Case Study
Wellcome Collection (segmentation / audience development)
Sectors:
Culture, Heritage & Leisure
Culture, Heritage & Leisure
Culture, Heritage & Leisure
Service(s): Qualitative, Quantitative
Approach(es): Hard to Reach Groups, Segmentation
The Challenge
Wellcome Collection believes everyone’s experience of health matters. Through its free museum, library and events, Wellcome Collection strives to be as inclusive and accessible as possible to all, with a particular focus on welcoming and providing for d/Deaf, disabled, neurodivergent and racially minoritised people. This underlying ambition was at the heart of Wellcome Collection’s intent for developing a whole market segmentation, which could support the organisation reach its accessibility goals.
The Approach
An important consideration for our approach was a segmentation that could articulate the needs and priorities of marginalized groups without tokenizing them or reducing them to a particular “characteristic”. We met this challenge by ensuring that priority communities were adequately represented through purposeful over-sampling throughout the research process.

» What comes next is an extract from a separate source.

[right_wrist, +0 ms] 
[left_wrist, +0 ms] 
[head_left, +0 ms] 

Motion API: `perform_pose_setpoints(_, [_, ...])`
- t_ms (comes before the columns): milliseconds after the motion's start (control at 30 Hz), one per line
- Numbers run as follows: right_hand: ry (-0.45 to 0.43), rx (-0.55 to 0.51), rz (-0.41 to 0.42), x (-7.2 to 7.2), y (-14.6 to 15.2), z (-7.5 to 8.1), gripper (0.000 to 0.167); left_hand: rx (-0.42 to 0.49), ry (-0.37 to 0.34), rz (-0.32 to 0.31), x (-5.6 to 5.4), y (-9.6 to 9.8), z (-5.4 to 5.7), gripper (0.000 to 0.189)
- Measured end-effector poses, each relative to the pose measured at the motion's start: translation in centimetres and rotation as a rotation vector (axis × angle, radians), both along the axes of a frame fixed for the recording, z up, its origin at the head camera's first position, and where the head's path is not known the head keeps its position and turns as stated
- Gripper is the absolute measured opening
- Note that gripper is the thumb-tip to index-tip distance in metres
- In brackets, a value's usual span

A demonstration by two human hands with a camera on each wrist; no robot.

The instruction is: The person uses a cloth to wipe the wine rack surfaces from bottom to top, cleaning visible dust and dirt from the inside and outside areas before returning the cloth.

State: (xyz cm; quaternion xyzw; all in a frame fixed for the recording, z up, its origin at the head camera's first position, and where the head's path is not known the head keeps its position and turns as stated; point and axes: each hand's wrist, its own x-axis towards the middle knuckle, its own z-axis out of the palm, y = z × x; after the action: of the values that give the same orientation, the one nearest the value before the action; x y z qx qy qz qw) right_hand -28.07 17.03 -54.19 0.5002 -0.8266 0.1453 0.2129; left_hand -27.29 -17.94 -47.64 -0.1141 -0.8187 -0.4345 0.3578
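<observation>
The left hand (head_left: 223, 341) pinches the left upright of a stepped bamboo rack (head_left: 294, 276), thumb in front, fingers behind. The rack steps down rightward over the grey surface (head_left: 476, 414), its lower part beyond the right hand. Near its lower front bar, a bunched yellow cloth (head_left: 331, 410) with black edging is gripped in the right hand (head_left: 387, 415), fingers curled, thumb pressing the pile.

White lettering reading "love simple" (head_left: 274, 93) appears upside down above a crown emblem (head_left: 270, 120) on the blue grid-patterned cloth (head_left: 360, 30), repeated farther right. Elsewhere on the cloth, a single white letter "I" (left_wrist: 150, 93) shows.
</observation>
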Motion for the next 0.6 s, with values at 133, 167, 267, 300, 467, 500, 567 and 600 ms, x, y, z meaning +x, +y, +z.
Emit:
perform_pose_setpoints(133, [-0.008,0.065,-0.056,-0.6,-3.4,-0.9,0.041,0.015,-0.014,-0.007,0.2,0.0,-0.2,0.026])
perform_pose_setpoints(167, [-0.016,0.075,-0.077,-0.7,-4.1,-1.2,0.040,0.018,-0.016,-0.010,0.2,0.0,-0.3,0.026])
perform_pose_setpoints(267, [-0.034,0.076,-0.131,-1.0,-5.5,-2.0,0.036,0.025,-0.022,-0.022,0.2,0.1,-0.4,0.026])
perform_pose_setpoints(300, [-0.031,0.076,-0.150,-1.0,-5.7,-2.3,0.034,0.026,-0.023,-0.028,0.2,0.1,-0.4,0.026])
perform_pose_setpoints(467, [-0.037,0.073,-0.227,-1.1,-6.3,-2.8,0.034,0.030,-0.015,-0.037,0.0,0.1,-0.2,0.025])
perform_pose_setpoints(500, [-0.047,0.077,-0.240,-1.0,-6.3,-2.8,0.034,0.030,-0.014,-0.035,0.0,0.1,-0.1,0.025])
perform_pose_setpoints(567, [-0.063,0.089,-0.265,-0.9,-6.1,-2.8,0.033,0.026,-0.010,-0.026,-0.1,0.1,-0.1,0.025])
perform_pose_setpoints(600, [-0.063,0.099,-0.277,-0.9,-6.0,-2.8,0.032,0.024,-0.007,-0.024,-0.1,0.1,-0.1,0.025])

We also worked hard to ensure that diverse and marginalised voices were properly heard, employing accessible data collection modes for both quantitative and qualitative research, including speech-to-text and BSL-interpreted depth interviews, as well as working closely with Wellcome Collection’s Access and Inclusion leads and specialist external consultants to scrutinise every aspect of our design and recruitment. We looked for opportunities to de-bias the language used throughout the research tools and sought critical feedback on our interpretations of data, validating findings with the Wellcome Collection team throughout the analysis process.
The resulting segments aren’t defined by their demographics (so aren’t reductive or tokenistic) but there are differences in profile across segments, and these are driven by needs.
The project engaged with over 5,000 people from a range of genders, ages, ethnicities and life circumstances. The sample included current and potential audiences and ensured a mix of those vocationally connected to health alongside general audiences to deliver a comprehensive and inclusive view of Wellcome Collection’s market. We delivered a bespoke algorithm, a set of interactive pen portraits and a series of embedding workshops.
The Results
Since adopting the segmentation system, Wellcome Collection’s audience development has gone from strength to strength with growth in visits by their priority groups. Wellcome Collection is significantly ahead of the sector in terms of its engagement with disabled audiences.
The project has also had a broader impact. Wellcome Collection and its sector peers were keen to move away from historic standardised measures of demographics which reinforce existing disadvantage and “othering” of minoritised groups. We collaborated with Wellcome Collection and external consultants to develop more inclusive alternatives; these have now been adopted into ongoing tracking research by Wellcome Collection and a consortium of National Museums and Galleries.
Wellcome Collection is leading the sector in this space and advocating for inclusive practice by sharing learnings. This included DJS and Wellcome Collection co-presenting this study at the Visitor Studies Group annual conference in 2023.